== ACTIVITY ==
Reproduce the full listing that follows, matching it exactly.

####################

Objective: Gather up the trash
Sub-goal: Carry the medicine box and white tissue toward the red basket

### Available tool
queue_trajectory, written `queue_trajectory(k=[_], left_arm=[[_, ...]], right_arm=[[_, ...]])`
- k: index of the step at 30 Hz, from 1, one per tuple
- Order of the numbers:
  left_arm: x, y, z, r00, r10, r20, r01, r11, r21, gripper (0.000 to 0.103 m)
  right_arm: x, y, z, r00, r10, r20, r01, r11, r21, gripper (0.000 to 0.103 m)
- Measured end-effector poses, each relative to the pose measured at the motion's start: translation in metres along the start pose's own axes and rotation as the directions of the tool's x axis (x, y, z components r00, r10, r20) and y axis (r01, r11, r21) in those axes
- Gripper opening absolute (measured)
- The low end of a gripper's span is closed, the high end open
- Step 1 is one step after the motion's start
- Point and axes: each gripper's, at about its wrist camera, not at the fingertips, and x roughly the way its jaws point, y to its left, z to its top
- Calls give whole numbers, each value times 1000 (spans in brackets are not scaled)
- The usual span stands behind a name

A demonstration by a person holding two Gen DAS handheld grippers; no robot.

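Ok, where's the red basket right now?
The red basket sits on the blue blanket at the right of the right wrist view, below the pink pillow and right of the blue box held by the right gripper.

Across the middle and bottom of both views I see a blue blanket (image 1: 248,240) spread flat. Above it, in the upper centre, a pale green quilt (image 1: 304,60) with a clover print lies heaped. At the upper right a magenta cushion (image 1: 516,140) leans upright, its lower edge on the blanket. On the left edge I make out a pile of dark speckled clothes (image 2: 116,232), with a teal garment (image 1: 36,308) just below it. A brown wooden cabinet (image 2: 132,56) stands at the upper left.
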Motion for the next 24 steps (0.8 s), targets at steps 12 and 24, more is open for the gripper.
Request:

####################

== YOUR RESPONSE ==
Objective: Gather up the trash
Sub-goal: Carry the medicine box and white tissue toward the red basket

### Available tool
queue_trajectory, written `queue_trajectory(k=[_], left_arm=[[_, ...]], right_arm=[[_, ...]])`
- k: index of the step at 30 Hz, from 1, one per tuple
- Order of the numbers:
  left_arm: x, y, z, r00, r10, r20, r01, r11, r21, gripper (0.000 to 0.103 m)
  right_arm: x, y, z, r00, r10, r20, r01, r11, r21, gripper (0.000 to 0.103 m)
- Measured end-effector poses, each relative to the pose measured at the motion's start: translation in metres along the start pose's own axes and rotation as the directions of the tool's x axis (x, y, z components r00, r10, r20) and y axis (r01, r11, r21) in those axes
- Gripper opening absolute (measured)
- The low end of a gripper's span is closed, the high end open
- Step 1 is one step after the motion's start
- Point and axes: each gripper's, at about its wrist camera, not at the fingertips, and x roughly the way its jaws point, y to its left, z to its top
- Calls give whole numbers, each value times 1000 (spans in brackets are not scaled)
- The usual span stands behind a name

A demonstration by a person holding two Gen DAS handheld grippers; no robot.

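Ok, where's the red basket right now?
The red basket sits on the blue blanket at the right of the right wrist view, below the pink pillow and right of the blue box held by the right gripper.

Across the middle and bottom of both views I see a blue blanket (image 1: 248,240) spread flat. Above it, in the upper centre, a pale green quilt (image 1: 304,60) with a clover print lies heaped. At the upper right a magenta cushion (image 1: 516,140) leans upright, its lower edge on the blanket. On the left edge I make out a pile of dark speckled clothes (image 2: 116,232), with a teal garment (image 1: 36,308) just below it. A brown wooden cabinet (image 2: 132,56) stands at the upper left.
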Motion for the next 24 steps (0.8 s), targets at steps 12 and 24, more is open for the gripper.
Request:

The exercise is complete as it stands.